- _Exercise brief_: Print nothing but the lines below starting at the line that holds "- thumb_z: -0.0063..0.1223" and ending at the line that holds "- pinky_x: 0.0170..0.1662", including both, each exactly as written.

- _Given data_:
--

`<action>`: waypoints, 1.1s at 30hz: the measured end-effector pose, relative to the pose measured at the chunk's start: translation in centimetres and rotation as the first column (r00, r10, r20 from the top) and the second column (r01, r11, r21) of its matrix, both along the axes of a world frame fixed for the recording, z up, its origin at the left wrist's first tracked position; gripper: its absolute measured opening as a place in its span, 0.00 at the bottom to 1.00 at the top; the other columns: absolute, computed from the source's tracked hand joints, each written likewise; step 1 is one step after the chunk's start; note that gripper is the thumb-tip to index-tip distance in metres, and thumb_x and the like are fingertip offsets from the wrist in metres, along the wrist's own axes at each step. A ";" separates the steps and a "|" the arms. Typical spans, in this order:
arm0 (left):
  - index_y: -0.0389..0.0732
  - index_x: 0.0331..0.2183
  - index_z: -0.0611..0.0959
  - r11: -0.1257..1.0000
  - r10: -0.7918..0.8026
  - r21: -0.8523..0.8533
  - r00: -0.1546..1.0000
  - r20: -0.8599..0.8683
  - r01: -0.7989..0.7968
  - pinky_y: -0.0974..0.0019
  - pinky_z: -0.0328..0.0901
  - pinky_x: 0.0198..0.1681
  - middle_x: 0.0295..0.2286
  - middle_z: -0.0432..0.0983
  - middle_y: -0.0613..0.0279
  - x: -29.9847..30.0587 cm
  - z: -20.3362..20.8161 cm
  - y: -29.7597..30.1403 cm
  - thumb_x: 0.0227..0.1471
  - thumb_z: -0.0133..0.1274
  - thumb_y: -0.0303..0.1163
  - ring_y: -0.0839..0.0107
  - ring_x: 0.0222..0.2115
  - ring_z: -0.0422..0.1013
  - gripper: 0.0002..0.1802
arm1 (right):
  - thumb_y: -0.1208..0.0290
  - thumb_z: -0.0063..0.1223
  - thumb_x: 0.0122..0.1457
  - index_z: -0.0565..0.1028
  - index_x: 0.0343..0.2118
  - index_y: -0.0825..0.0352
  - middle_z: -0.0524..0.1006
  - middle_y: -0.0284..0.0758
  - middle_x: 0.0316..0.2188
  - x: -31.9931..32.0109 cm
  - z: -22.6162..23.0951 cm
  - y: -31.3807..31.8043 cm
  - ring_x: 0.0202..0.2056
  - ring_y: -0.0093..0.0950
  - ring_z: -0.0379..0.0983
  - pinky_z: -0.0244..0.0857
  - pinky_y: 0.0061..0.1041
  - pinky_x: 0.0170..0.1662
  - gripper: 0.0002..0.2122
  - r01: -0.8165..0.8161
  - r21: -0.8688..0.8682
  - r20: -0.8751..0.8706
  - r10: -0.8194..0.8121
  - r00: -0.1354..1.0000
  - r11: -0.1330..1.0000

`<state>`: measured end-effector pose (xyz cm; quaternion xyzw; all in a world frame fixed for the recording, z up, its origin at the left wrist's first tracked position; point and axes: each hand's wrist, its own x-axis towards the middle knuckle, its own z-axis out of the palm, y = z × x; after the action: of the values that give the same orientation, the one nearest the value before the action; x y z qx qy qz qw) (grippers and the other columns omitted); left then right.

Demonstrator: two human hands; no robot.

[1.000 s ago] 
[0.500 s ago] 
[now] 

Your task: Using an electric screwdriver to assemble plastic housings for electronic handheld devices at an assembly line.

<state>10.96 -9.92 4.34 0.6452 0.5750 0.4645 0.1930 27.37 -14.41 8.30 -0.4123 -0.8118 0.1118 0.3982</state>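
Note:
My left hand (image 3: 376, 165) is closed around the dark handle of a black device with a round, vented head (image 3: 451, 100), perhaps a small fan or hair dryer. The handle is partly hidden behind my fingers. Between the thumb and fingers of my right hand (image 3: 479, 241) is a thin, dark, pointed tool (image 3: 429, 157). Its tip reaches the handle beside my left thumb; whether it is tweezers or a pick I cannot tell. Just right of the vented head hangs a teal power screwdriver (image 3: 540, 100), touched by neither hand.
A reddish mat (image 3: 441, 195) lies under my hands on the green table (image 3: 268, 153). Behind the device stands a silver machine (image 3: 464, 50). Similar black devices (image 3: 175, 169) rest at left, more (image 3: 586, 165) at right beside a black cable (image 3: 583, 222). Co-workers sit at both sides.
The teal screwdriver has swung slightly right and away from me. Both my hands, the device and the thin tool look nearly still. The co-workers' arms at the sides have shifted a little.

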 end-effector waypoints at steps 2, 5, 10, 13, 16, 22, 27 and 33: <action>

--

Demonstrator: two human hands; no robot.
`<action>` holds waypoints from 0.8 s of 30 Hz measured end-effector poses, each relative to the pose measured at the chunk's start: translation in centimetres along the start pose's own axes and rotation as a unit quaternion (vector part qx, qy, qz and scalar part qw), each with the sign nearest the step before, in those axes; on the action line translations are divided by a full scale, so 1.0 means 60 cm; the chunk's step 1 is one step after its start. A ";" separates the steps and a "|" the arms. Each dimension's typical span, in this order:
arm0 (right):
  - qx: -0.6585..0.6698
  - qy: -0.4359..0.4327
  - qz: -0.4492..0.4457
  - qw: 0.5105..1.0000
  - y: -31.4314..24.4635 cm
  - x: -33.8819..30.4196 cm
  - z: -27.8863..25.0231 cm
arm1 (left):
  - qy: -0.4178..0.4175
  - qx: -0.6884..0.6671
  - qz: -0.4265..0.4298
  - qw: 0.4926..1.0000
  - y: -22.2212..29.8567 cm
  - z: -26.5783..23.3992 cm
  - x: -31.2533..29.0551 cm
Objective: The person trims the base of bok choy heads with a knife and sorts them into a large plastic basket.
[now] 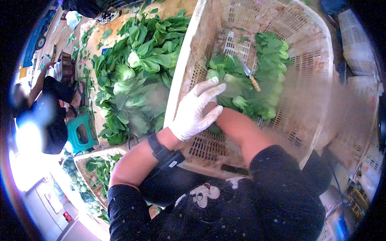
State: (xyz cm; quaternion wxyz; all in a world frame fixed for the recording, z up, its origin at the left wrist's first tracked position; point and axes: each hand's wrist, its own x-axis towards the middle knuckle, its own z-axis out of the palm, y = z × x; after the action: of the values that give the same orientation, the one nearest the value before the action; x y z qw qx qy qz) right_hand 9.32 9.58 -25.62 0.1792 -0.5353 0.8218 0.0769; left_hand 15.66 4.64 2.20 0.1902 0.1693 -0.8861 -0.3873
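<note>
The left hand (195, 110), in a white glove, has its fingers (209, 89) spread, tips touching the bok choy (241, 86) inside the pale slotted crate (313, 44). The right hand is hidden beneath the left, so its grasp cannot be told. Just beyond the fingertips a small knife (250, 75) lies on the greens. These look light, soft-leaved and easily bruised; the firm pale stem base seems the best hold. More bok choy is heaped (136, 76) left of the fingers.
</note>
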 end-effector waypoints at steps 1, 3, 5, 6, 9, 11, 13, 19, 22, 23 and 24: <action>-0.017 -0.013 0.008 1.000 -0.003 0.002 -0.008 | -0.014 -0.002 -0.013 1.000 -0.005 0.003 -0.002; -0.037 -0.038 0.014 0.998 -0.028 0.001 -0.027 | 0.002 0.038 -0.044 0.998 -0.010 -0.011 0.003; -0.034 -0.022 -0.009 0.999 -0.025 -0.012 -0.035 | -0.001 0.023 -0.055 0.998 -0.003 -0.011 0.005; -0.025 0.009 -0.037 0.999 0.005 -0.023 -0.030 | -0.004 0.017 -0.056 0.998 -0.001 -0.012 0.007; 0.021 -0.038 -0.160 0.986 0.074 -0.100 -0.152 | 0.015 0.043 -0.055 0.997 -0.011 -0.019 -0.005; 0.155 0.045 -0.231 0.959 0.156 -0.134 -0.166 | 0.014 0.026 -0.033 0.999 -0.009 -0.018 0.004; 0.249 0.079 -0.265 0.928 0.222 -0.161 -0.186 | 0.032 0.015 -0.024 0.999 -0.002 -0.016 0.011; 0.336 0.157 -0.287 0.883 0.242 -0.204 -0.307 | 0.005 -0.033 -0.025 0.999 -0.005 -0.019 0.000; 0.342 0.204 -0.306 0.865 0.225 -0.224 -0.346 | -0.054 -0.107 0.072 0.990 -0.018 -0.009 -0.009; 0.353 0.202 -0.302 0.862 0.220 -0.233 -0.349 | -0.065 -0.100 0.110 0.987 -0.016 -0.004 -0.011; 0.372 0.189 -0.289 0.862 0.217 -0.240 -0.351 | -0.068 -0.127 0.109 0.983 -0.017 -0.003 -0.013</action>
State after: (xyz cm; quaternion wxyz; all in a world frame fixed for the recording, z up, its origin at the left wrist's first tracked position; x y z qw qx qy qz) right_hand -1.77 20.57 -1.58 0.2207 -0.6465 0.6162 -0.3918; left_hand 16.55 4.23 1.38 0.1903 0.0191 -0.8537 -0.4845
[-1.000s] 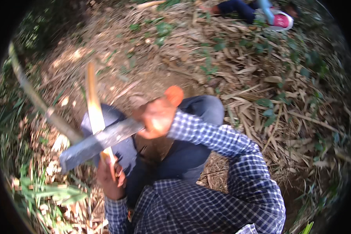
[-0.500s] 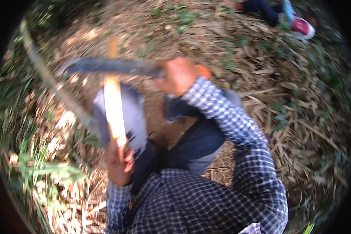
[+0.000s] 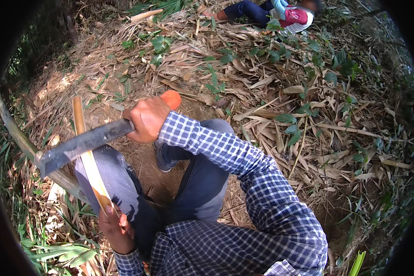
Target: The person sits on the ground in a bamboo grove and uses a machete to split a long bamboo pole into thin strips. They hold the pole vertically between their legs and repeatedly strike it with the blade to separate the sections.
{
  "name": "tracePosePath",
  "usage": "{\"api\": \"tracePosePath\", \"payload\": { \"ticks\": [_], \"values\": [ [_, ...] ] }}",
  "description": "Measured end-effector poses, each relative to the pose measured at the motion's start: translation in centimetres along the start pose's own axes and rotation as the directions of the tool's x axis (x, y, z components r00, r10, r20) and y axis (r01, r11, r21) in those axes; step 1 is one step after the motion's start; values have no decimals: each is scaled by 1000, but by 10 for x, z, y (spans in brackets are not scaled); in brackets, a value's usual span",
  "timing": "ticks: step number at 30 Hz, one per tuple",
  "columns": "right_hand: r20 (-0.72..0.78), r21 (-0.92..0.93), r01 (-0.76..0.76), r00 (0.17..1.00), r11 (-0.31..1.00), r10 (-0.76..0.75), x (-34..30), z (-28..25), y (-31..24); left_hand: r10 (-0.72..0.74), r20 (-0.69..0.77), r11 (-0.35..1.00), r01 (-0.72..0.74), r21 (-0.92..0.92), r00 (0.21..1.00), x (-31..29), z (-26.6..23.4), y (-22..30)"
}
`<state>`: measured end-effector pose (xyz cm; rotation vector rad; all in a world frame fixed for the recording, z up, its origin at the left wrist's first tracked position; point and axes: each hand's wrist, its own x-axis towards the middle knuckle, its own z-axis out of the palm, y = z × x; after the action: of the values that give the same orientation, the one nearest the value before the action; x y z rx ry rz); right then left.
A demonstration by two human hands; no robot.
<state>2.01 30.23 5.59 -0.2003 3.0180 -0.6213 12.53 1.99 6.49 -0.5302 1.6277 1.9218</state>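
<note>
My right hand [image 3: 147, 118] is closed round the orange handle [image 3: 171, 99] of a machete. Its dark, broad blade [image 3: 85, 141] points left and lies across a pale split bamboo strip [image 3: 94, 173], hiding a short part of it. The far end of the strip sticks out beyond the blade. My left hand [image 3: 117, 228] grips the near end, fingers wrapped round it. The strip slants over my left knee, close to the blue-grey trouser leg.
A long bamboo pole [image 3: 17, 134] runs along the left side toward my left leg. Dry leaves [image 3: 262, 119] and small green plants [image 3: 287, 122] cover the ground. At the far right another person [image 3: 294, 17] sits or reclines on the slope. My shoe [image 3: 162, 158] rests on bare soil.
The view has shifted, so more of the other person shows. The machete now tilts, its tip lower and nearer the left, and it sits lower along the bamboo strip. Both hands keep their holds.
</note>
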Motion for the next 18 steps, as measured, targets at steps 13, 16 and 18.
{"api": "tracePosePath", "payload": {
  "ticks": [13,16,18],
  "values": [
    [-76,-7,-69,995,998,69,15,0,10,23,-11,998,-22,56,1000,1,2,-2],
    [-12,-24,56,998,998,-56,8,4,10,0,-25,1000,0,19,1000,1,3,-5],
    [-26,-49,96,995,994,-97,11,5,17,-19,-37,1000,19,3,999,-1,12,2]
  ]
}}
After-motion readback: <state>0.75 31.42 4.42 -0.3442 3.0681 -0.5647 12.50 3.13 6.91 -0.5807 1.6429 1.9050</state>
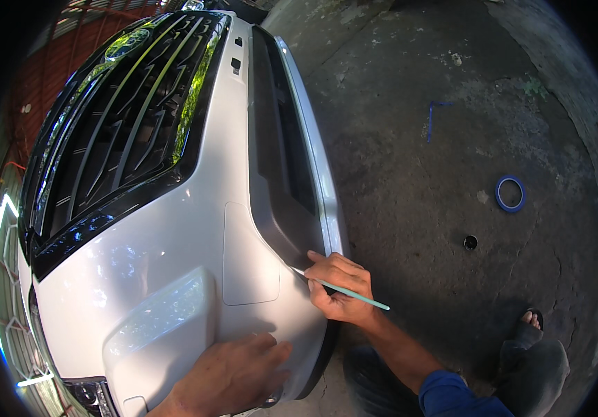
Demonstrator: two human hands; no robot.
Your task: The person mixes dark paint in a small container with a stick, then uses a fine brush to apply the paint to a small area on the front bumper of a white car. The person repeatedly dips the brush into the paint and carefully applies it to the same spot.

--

- _Task response_:
  - thumb_z: -0.0063..0.1223
  - thumb_x: 0.0122..0.1457
  - index_z: -0.0565..0.1028
  - index_x: 0.0343..0.2118
  - index_y: -0.0825..0.0352
  - middle_z: -0.0524..0.1006
  - middle_y: -0.0284..0.0758
  - middle_x: 0.0316..0.2188
  - x: -31.9931..32.0109 cm
  - z: -22.6162..23.0951 cm
  - y: -31.3807..31.8043 cm
  - ring_x: 0.0202..0.2056
  - ring_y: -0.0093..0.0950
  - ring_z: -0.0379..0.0983
  - pinky_z: -0.0244..0.0857
  - pinky_y: 0.0061..0.1041
  - pinky_x: 0.0170..0.1662

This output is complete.